Większość niewiast nie uwierzyła w słowa pijanego szlachcica. Kilka z nich się przeżegnało, aby odgonić złorzeczenie.
- Królowa to jest świętą niewiastą, żaden inny król tyle nie zrobił dla nas — zaczęła bronić swojej Pani tęga niewiasta.
- A może pan szlachcic ma rację, w końcu nie raz tam bywa — odezwała się inna niewiasta — Więc wie najlepiej, o czym mówi...
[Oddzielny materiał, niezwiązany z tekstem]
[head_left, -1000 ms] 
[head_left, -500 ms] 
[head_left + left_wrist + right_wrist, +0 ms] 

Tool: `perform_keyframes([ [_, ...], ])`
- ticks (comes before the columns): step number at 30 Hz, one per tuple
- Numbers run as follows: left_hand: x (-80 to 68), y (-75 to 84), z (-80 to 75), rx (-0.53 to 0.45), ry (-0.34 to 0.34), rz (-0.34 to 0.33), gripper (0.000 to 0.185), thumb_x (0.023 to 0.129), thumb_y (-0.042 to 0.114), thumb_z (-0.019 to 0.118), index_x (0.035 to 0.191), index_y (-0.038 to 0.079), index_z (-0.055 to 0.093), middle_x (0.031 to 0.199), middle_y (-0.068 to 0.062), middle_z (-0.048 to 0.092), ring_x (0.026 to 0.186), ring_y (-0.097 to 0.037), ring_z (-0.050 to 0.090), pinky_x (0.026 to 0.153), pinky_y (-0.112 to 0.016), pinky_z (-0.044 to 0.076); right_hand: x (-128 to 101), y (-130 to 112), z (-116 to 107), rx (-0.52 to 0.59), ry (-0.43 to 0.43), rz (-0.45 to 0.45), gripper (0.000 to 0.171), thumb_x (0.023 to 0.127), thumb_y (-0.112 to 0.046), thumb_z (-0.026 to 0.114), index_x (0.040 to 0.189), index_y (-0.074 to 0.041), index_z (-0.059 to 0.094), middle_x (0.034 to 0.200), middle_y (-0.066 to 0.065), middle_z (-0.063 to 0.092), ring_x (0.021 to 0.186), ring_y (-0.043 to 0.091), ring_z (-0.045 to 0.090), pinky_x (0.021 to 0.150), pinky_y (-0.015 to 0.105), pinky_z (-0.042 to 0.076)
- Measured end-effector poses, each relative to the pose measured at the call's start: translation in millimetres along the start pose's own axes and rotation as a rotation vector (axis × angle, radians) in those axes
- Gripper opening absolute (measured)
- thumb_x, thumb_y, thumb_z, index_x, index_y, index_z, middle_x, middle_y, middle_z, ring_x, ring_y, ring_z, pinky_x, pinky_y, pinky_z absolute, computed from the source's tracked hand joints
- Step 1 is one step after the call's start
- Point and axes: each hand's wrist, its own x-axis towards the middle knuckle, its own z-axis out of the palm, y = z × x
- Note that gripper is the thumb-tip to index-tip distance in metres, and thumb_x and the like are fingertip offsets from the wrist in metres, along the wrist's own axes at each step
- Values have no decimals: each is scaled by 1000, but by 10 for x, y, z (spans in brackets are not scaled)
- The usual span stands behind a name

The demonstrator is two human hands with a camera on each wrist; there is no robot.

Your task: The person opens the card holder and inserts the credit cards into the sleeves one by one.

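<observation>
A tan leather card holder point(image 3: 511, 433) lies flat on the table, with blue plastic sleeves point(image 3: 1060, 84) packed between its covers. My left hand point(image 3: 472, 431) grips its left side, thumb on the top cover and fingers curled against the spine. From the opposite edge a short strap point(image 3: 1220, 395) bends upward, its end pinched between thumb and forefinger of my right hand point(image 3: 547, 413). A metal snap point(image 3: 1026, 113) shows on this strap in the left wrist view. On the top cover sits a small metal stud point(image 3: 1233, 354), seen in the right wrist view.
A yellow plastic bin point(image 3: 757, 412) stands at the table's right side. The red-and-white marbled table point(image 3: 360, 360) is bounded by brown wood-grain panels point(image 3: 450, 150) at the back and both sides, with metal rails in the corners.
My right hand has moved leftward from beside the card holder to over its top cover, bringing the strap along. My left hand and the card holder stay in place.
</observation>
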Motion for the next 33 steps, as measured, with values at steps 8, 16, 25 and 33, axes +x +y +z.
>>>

- Zsiadłego mleka się opiłaś — zagrzmiała Esterka — Jeśli nie masz nic mądrego do powiedzenia, to lepiej zamilcz. Klepiesz co Ci ślina, na język przyniesie... Już moje gęsi są od ciebie mądrzejsze... Mówisz o królowej, a nie o przekupce na straganie.
Karczma wypełniła się głosami o rzekomych schadzkach panującej królowej. Nikt już nie zwracał uwagi na pijącego w samotności mężczyznę, który po kilku chwilach usnął z powodu zbyt dużej ilości miodu. Miał wkrótce pożałować swoich słów, które wypowiedział pod wpływem upojenia miodem.
***
Wilno
Na zamku trwało zamieszanie z powodu przyjazdu księcia kijowskiego, Iwana Skirgiełły. Nie każdy wszak z tego przyjazdu był zadowolony. Księżna od rana była w złym humorze. Nie był jej na rękę przyjazd Olgierdowego syna.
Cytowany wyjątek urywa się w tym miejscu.